Labour's Bryant backs down over ‘misinformed’ migrant recruitment speech

Shadow immigration minister Chris Bryant MP has been criticised for a lack of understanding of employment law, after rewriting a speech that included criticism of the recruitment policies of leading retailers Next and Tesco.
Mon, 12 Aug 2013
Shadow immigration minister Chris Bryant MP has been criticised for a lack of understanding of employment law, after rewriting a speech that included criticism of the recruitment policies of leading retailers Next and Tesco.
 
Bryant (pictured) delivered a speech this morning at the Institute for Public Policy Research entitled “Effective action on immigration not offensive gimmicks”, which is available in full on the Labour Party website.
 
The text differs from a leaked version of the speech reported yesterday in The Sunday Telegraph, in which Bryant suggested Next had avoided having to comply with the Agency Workers Regulations (AWR), labelling both Next and Tesco as “unscrupulous employers whose only interest seems to be finding labour as cheaply as possible”.
 
He was criticised by Next for his misunderstanding of the AWR, while Recruitment & Employment Confederation (REC) chief executive officer Kevin Green says he “sounds painfully uninformed” in the leaked speech.
 
And Norman Rose, executive director of the Recruitment Society, told the BBC: “They don't have their facts correct and it's part of a current jingoism that's going around about British jobs for British workers.”
 
The revised speech contains no mention of the Agency Workers Regulation although it does, as suggested by the Telegraph, refer to firms employing “dodgy practices” around the minimum wage when targeting overseas recruits.
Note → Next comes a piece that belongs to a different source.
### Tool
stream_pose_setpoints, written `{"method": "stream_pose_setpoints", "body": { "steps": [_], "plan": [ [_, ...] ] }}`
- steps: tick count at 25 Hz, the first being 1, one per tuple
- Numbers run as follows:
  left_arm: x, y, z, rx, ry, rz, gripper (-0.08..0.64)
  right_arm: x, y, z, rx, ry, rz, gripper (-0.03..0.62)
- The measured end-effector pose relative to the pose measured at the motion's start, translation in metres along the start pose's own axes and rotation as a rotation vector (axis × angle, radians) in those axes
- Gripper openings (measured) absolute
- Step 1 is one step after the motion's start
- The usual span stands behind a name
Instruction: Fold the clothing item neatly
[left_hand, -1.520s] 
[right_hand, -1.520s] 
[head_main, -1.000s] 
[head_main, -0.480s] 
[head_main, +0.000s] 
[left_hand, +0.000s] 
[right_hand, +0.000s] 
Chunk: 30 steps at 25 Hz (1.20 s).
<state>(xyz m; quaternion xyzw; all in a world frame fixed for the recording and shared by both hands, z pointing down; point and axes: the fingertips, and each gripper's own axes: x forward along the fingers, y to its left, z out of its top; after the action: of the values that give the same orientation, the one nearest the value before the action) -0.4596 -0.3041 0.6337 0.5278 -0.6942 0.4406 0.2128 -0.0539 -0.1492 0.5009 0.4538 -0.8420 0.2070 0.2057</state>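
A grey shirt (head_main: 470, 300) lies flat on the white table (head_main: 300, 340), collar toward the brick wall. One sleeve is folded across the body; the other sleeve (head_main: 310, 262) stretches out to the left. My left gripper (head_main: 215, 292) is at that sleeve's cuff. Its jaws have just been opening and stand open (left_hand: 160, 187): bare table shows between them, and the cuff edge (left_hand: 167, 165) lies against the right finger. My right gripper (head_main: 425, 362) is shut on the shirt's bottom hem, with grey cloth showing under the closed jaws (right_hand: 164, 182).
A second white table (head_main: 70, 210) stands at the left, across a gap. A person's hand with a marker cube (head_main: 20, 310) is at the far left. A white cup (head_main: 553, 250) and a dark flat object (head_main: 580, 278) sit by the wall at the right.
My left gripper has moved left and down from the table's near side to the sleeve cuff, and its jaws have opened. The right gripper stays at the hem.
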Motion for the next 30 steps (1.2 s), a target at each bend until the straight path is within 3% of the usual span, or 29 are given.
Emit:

In a statement drafted ahead of the amended speech and supplied to recruiter.co.uk, Next notes that agency workers from Poland “cost us exactly the same as local agency workers, and our existing employees… the nationality of workers in no way affects their rights under Agency Workers Regulations, a fact Mr Bryant should be aware of”.
 
Tesco also came in for criticism for the high proportion of Eastern European workers taking on jobs at a new site, although Bryant acknowledges in the speech as delivered that: “Tesco are clear they have tried to recruit locally. And I hope they can provide more reassurance for their existing staff. But the fact that staff are raising concern shows how sensitive the issue has become.”
 
Bryant also asks that more companies provide such reassurance – claiming that much Next recruitment is done through Polish recruitment agency Flame, whose website is entirely in Polish – reviving a call made last year by Labour leader Ed Miliband.
 
Bryant spent much of his morning ahead of the 10am speech defending himself on Twitter and encouraging other users of the site to read the speech in full, following both the initial Sunday Telegraph coverage and a series of media interviews, scheduled as Labour look to stick their own flag in the sand over migration and employment policy.